Exercise directions:
Look for "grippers" in the material below and show each line that contains it.

+ + + + + + +

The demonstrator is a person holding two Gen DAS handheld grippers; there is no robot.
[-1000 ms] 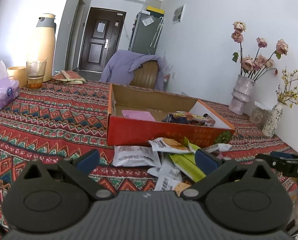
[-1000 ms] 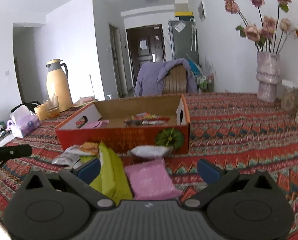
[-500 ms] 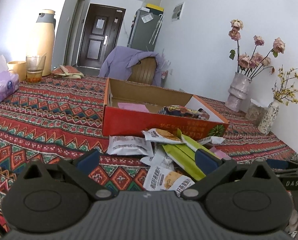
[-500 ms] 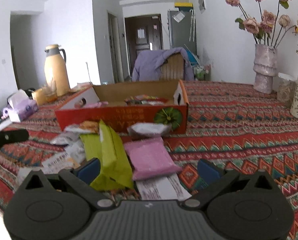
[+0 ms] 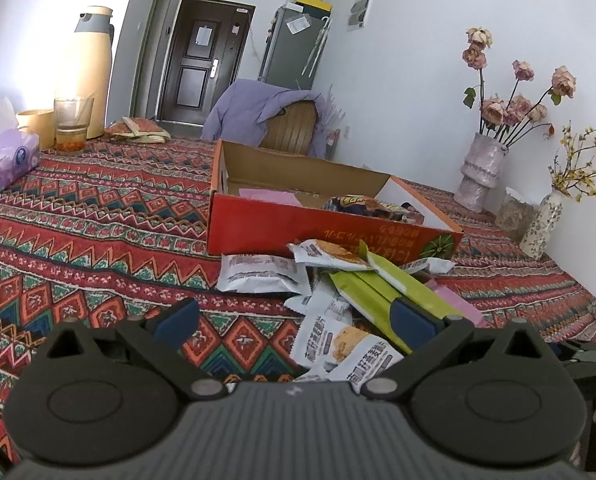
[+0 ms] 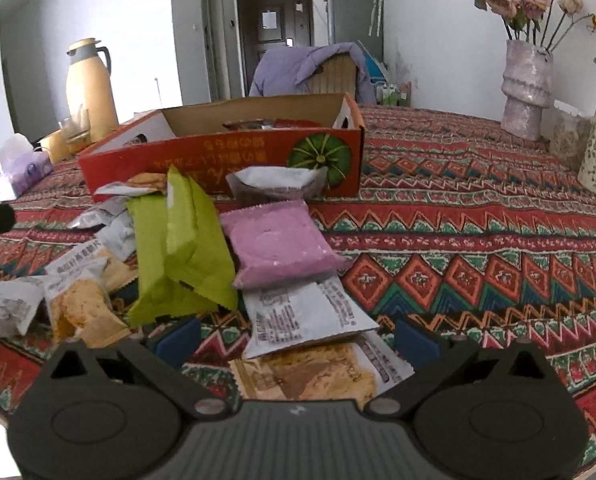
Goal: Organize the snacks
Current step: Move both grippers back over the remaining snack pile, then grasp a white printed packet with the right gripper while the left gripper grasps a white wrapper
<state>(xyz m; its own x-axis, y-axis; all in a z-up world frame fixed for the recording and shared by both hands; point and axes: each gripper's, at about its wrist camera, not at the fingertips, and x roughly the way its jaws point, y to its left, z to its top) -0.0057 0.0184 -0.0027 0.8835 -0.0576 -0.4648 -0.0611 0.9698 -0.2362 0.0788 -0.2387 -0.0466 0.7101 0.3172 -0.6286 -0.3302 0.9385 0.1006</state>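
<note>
- Left wrist view: left gripper (image 5: pixel 294 320) spread wide, holding nothing, hovering low over the near side of the table (image 5: pixel 98 216).
- Snack packets lie loose in a heap on the cloth just in front of the red cardboard box (image 5: pixel 266 220): white cookie packet (image 5: pixel 350 348) nearest the fingers, green packets (image 5: pixel 390 292) overlapping it, another white packet (image 5: pixel 258 274) touching the box's front wall.
- Box sits mid-table, open top, a few packets already inside; most snacks not yet in.
- Right wrist view: right gripper (image 6: pixel 296 338) also spread and empty, over a white packet (image 6: pixel 306 314) and a brown-printed packet (image 6: pixel 314 372) near the table's front edge.
- Pink packet (image 6: pixel 276 242) lies flat just past them, beside the green packets (image 6: pixel 178 240); a small white packet (image 6: pixel 276 180) leans on the box (image 6: pixel 226 156) front.
- Handling guess: packets light, soft, crinkly foil, likely slippery; cookies inside crush easily. Best pinch a crimped end seam or a raised edge, light squeeze.
- Room: right half of the table is bare cloth, good clearance; vases (image 6: pixel 526 88) stand at the far right edge, well apart. Box wall is low, so an easy lift-over. Overlapping packets may drag neighbours.
</note>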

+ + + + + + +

Solution for this problem:
The demonstrator is a person holding two Gen DAS handheld grippers; there is no robot.
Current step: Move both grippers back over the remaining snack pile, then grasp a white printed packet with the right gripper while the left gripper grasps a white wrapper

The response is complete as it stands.